*** Dataset records ***

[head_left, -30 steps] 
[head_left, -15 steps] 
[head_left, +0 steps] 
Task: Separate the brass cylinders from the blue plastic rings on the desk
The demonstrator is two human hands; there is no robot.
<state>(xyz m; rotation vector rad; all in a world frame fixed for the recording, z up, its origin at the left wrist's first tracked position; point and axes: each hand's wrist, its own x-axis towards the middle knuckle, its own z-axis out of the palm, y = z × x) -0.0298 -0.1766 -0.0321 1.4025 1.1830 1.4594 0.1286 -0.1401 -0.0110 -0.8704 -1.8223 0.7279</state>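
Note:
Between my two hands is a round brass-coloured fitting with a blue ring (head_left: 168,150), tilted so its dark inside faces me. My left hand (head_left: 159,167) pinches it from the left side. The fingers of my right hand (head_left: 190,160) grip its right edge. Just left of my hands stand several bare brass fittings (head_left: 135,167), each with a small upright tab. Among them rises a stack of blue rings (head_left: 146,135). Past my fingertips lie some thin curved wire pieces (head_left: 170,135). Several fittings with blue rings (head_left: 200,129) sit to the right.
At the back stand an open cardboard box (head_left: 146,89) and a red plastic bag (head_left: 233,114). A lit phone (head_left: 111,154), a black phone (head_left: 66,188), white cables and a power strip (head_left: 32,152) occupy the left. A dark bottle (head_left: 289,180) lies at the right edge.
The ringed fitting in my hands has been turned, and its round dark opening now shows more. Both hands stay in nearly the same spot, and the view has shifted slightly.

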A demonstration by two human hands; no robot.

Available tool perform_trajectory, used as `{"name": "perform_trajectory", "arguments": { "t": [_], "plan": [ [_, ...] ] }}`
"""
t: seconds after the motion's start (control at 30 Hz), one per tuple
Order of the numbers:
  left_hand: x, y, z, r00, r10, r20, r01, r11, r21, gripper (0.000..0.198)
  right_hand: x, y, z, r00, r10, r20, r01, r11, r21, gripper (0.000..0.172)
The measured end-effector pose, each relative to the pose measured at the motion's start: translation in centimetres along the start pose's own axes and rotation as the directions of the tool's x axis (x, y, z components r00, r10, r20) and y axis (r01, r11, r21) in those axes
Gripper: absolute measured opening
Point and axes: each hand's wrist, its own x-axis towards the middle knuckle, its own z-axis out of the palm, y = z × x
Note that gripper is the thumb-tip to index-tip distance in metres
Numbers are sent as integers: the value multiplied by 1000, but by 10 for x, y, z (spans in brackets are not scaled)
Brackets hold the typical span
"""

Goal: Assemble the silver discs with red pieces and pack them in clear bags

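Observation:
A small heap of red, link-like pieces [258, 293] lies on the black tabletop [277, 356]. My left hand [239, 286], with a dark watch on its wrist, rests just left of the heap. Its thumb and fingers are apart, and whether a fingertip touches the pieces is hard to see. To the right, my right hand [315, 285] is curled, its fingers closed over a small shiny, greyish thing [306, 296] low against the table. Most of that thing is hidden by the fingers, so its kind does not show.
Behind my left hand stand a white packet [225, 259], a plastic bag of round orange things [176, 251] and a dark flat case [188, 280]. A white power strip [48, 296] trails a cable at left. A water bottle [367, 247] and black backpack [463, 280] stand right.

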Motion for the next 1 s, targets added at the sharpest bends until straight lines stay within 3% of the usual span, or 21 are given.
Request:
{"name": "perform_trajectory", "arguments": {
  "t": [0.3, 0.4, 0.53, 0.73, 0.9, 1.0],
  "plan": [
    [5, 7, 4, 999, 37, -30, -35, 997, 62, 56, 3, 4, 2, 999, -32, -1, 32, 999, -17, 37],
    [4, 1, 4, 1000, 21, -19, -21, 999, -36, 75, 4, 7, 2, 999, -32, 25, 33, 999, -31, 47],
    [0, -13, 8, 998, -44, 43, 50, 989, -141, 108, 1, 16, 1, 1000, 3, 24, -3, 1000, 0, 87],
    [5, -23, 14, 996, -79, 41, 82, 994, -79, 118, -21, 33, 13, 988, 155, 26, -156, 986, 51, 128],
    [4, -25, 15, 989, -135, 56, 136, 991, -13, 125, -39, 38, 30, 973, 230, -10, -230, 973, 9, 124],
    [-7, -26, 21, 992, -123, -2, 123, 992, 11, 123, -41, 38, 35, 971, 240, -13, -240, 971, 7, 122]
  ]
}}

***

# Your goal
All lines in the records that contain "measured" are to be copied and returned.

# Answer area
The measured end-effector pose, each relative to the pose measured at the motion's start: translation in centimetres along the start pose's own axes and rotation as the directions of the tool's x axis (x, y, z components r00, r10, r20) and y axis (r01, r11, r21) in those axes
Gripper: absolute measured opening

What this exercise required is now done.